Guidelines for screening are still evolving, but current procedures are relatively simple: One, The pap smear is performed by inserting a cotton swab about one inch into the anus to obtain cells for lab evaluation. Two, during the exam, a doctor likely will apply vinegar to a patient’s anus, as tissue infected with HPV turns white, which helps in locating lesions.
The most-common treatment a doctor employs for warts around and outside a patient’s anus is application of liquid nitrogen, an acid solution, or another solution called podophyllotoxin. He or she may also prescribe Aldara, a cream that stimulates the immune system at the area of application, for use at home.
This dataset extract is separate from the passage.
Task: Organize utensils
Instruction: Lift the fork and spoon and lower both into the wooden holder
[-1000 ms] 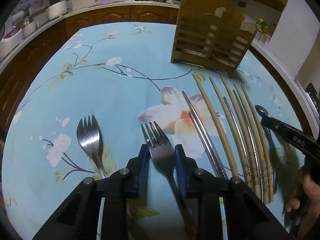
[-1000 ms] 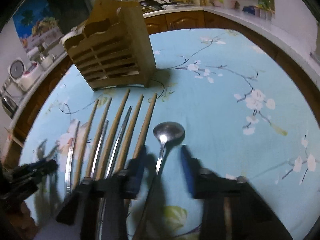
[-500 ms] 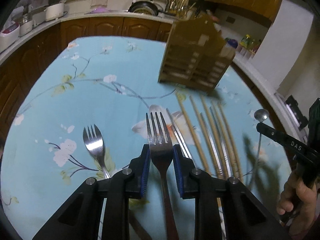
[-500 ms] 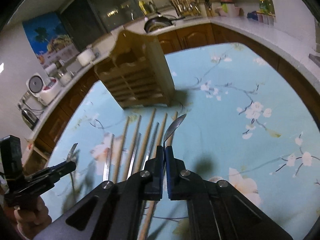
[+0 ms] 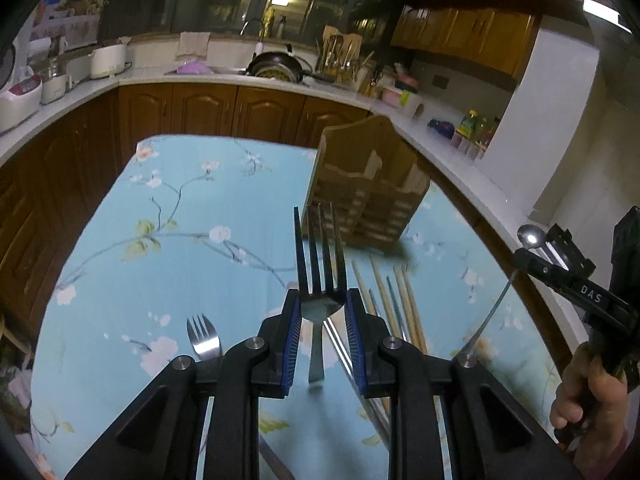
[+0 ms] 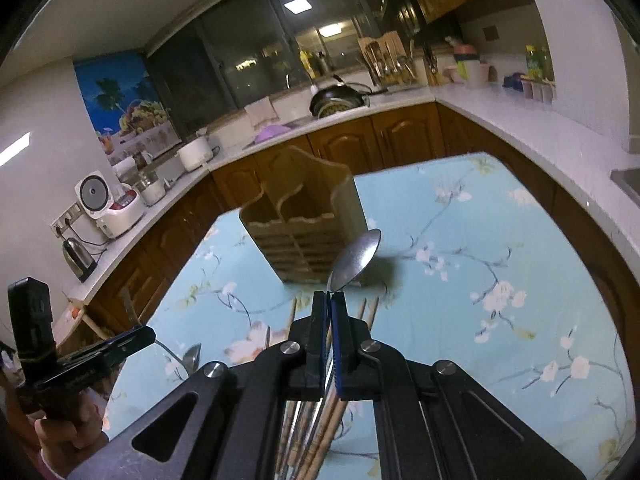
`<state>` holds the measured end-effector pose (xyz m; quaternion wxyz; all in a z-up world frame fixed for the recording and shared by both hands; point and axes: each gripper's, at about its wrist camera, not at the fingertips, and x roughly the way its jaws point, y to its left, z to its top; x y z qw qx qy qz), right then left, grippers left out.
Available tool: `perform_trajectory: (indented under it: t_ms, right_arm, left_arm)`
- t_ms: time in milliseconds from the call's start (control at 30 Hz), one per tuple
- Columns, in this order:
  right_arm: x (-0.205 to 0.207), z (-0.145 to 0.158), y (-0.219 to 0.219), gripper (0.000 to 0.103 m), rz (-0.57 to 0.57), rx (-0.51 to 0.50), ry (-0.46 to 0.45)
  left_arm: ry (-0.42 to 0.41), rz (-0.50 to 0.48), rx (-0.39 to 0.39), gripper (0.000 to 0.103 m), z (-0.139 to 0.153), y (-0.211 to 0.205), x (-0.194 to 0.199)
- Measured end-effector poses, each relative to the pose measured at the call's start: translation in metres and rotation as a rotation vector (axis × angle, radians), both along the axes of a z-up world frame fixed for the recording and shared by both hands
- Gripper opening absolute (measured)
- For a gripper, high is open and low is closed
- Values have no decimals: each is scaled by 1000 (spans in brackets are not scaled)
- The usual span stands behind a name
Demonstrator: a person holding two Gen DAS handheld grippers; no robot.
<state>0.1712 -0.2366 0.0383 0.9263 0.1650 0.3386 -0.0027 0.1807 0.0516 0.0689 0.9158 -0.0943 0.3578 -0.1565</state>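
Note:
My left gripper (image 5: 320,304) is shut on a steel fork (image 5: 318,264), held up above the table with tines pointing forward. My right gripper (image 6: 329,300) is shut on a steel spoon (image 6: 356,256), bowl raised toward the wooden utensil holder (image 6: 304,232). The holder also shows in the left wrist view (image 5: 368,192), standing on the blue floral tablecloth (image 5: 160,264). A second fork (image 5: 204,338) lies on the cloth at the left. Several chopsticks (image 5: 400,300) lie below the holder. The right gripper with the spoon shows at the right of the left wrist view (image 5: 532,248).
Kitchen counters (image 6: 500,120) with wooden cabinets wrap around the table's far and side edges. A rice cooker (image 6: 108,204) and kettle (image 6: 78,254) stand on the left counter. A pan (image 5: 276,68) sits by the sink at the back.
Both grippers closed on their utensils and lifted them off the cloth. The fork and the spoon now hang well above the table, nearer the holder.

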Motion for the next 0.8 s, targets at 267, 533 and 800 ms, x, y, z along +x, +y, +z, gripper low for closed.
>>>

For internal warts and precancerous lesions, he or she will likely use an acid solution and/or podophyllotoxin. It usually requires several treatments to resolve HPV lesions and occasionally surgery is required.
Though HPV may sound to some like scary stuff, it shouldn’t be, and worrying won’t prevent someone from contracting it. For the most part, only total abstinence will.
The chances of contracting HPV may be diminished if condoms are used from the point of initial physical activity. But since HPV can be harbored on the penis, scrotum and perineum, despite the absence of warts, it can be transmitted by almost any contact during sex.
The good news is that just because a person tests positive doesn’t mean they will develop warts or anal cancer. Frequently the immune system will take care of the virus.
So, if you’ve found the love of your life but also found something below the waistline that’s given you cause for concern, don’t jump to any conclusions before you know the facts. Get tested and get informed.